Aim of the exercise: Reproduce the material that follows, please, but only from its first line to the line containing "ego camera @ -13", inclusive.

▬▬▬▬▬▬▬▬▬▬

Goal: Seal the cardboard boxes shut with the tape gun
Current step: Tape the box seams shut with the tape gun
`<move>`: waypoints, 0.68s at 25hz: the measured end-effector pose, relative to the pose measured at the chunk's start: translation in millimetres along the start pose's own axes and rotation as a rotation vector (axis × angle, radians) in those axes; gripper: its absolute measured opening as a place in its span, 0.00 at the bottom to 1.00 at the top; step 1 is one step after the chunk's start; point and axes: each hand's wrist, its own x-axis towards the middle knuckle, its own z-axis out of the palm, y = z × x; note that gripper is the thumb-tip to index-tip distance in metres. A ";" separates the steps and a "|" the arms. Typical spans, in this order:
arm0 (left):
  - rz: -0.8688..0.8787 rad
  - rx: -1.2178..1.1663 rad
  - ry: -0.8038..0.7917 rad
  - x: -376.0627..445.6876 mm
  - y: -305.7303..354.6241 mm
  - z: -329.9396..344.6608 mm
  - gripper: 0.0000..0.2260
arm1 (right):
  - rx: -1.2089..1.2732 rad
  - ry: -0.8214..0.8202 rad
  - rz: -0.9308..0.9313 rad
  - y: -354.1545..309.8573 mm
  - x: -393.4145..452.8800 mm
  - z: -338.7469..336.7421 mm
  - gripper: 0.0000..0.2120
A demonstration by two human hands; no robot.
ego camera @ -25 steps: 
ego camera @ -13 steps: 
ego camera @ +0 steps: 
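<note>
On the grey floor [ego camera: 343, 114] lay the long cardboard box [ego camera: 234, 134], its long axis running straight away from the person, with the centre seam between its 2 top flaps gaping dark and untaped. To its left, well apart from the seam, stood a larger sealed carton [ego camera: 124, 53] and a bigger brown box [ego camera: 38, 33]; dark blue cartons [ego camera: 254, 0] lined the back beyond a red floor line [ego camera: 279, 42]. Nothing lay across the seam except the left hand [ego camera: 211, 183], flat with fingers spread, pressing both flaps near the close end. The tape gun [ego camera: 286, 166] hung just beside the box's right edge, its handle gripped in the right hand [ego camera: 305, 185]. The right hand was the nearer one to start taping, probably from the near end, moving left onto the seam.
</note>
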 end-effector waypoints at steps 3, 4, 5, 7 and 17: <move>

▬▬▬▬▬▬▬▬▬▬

Exercise solution:
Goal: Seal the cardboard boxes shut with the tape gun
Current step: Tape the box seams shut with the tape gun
`<move>`: waypoints, 0.68s at 25hz: the measured end-effector pose, relative to the pose measured at the chunk's start: translation in millimetres along the start pose's own axes and rotation as a rotation vector (axis × angle, radians) in those axes; gripper: its absolute measured opening as a place in its span, 0.00 at the bottom to 1.00 at the top; step 1 is one step after the chunk's start; point and axes: each hand's wrist, its own x-axis towards the middle knuckle, its own z-axis out of the palm, y = z × x; note that gripper is the thumb-tip to index-tip distance in metres. A ";" separates the steps and a "|" the arms. Typical spans, in this order:
arm0 (left):
  - rz: -0.8688..0.8787 rad
  - rx: -1.2178..1.1663 rad
  - ry: -0.8038..0.7917 rad
  - x: -376.0627..445.6876 mm
  - y: -305.7303..354.6241 mm
  - z: -329.9396..344.6608 mm
  - gripper: 0.0000..0.2260
arm1 (right):
  - rx: -1.2089..1.2732 rad
  - ry: -0.8214..0.8202 rad
  - rz: -0.9308..0.9313 rad
  - y: -354.1545..309.8573 mm
  - x: -393.4145..452.8800 mm
  - z: -338.7469..336.7421 mm
  - gripper: 0.0000..0.2120
A demonstration by two human hands; no robot.
ego camera @ -25 steps: 
ego camera @ -13 steps: 

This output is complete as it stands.